Pertanto, viene ribadito il principio secondo cui “la necessità e l’urgenza di effettuare una visita domiciliare è rimessa alla valutazione discrezionale del sanitario di guardia, sulla base della propria esperienza, ma tale valutazione sommaria non può prescindere dalla conoscenza del quadro clinico del paziente, acquisita attraverso la richiesta di indicazioni precise circa l’entità della patologia dichiarata. Ebbene, è proprio questa la carenza che viene addossata al Medico imputato, ovverosia quella di non avere indagato a fondo sui riferiti sintomi.
Conseguentemente, l’unica opzione residua era la visita domiciliare, in relazione alla cui mancata esecuzione il Medico non ha addotto, né documentato, alcun impedimento specifico.
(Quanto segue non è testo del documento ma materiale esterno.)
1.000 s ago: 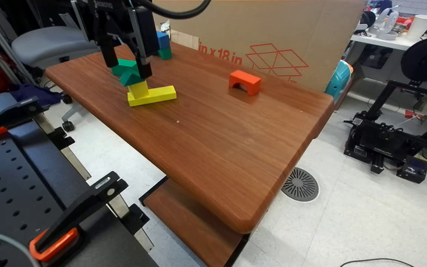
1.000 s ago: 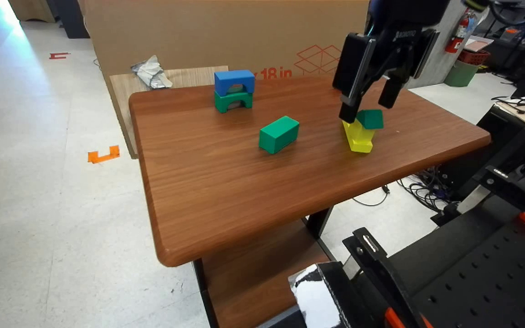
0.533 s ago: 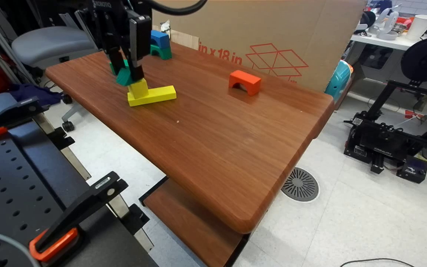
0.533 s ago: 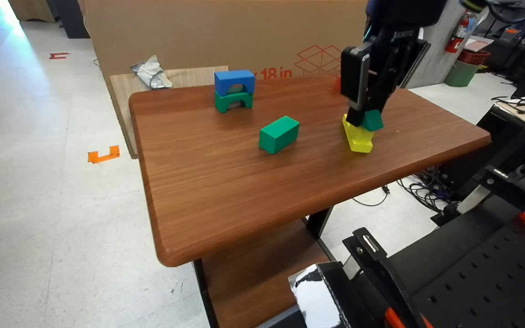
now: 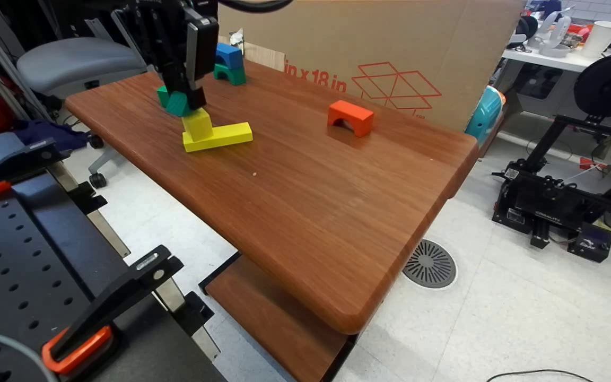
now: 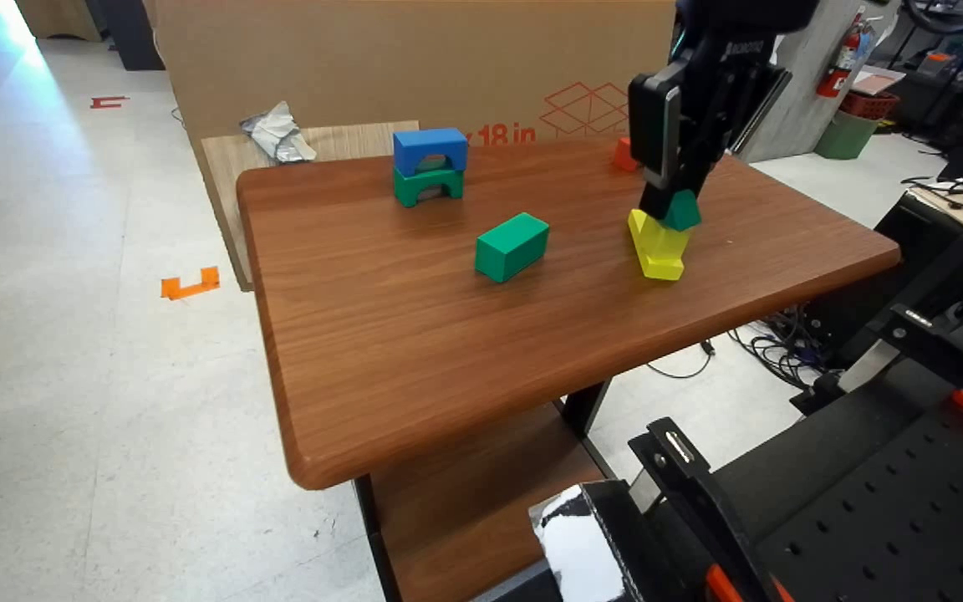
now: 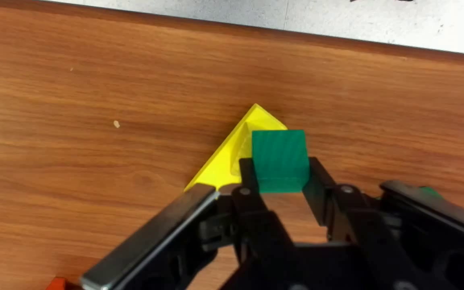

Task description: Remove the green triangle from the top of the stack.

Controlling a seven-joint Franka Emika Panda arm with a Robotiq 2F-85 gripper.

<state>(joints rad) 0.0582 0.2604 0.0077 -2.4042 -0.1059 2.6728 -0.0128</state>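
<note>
One green triangle (image 7: 281, 159) has risen, gripped by one claw (image 7: 280, 173) over two yellow blocks (image 5: 204, 133).

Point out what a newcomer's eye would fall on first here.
Probably the green triangle, vivid in the wrist view, gripped in the end effector over the yellow blocks. Next might come the bright orange arch, standing on the brown table toward the cardboard in an exterior view. The blue arch, set on a green arch near the table's edge, could follow.
</note>
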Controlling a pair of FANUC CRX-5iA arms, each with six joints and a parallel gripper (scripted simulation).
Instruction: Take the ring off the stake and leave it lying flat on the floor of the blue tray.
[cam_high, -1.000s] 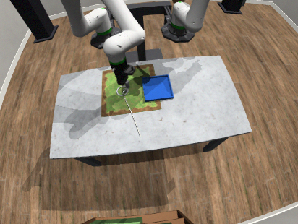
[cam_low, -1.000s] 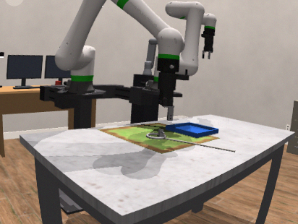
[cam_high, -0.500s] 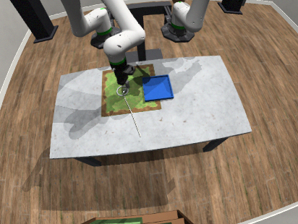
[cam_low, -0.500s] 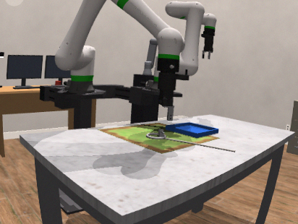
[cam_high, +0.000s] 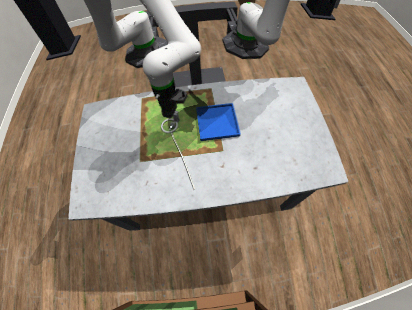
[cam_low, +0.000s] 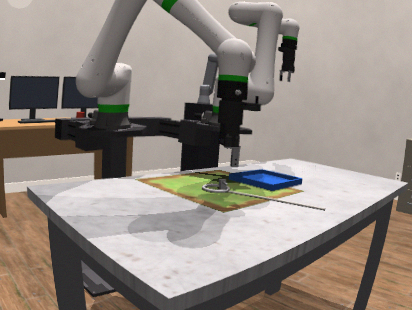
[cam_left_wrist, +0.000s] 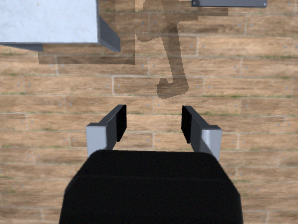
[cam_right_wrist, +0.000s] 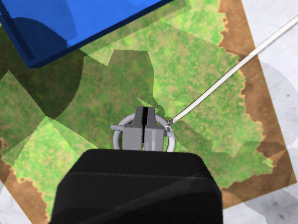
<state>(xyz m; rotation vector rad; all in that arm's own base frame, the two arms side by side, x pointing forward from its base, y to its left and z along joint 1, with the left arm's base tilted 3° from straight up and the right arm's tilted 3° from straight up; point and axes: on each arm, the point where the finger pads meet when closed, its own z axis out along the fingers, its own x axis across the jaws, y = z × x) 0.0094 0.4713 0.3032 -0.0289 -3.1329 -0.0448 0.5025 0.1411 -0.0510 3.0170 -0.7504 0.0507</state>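
Observation:
A grey ring (cam_high: 161, 126) (cam_low: 215, 191) (cam_right_wrist: 116, 138) lies low over the green mat (cam_high: 150, 145) (cam_low: 167, 183) (cam_right_wrist: 195, 65). A short grey upright piece (cam_low: 222, 184), seemingly the stake, stands within its outline; the fingers partly hide it in the right wrist view. My right gripper (cam_low: 235, 165) (cam_right_wrist: 145, 117) is shut with nothing between its fingers and hangs above the ring, apart from it. My left gripper (cam_low: 285, 79) (cam_left_wrist: 153, 116) is open and empty, high up and away from the table. The blue tray (cam_high: 218, 122) (cam_low: 272, 180) (cam_right_wrist: 100, 25) holds nothing.
A long thin pale rod (cam_high: 183, 162) (cam_low: 280, 201) (cam_right_wrist: 215, 90) runs from beside the ring across the mat onto the table top (cam_high: 280, 150) (cam_low: 125, 215). The tray stands close beside the ring, partly over the mat's edge.

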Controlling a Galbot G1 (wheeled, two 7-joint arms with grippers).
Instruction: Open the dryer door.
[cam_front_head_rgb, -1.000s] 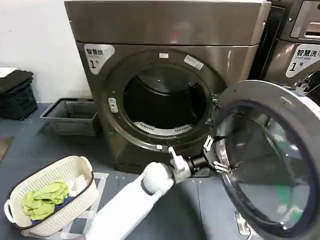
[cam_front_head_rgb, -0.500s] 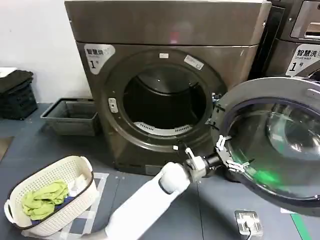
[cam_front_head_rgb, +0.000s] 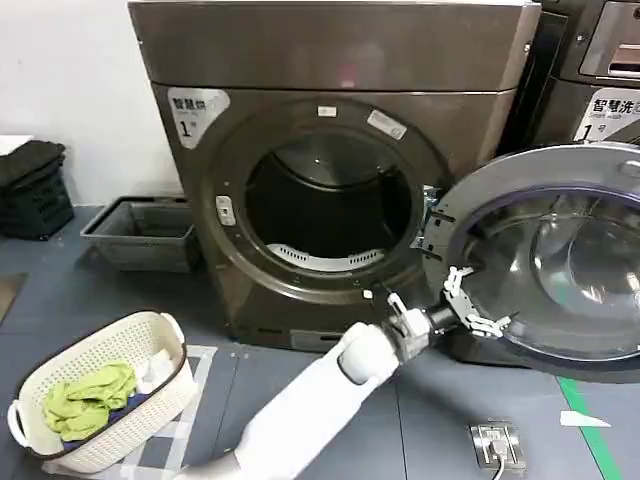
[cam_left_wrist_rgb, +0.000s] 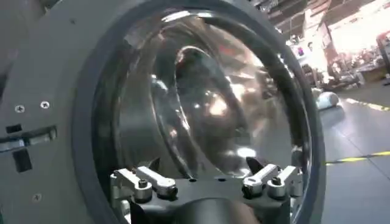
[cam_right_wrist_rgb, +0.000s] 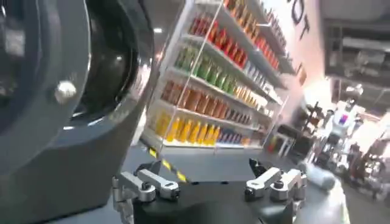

E’ corretta la valutazione svolta dai Giudici di appello laddove hanno rilevato che il quadro clinico della paziente avrebbe imposto la visita domiciliare in donna anziana con difficoltà respiratorie e impossibilitata a deambulare.
Il Medico che rifiuta la visita domiciliare pone in essere omissione di atti d’ufficio. Tale reato ha natura di reato di pericolo e il pericolo per la salute della paziente risultava sussistente al momento della realizzazione della condotta omissiva, e, in tale ottica, non rileva, la diagnosi di non urgenza del secondo Medico.
Il ricorso viene integralmente rigettato.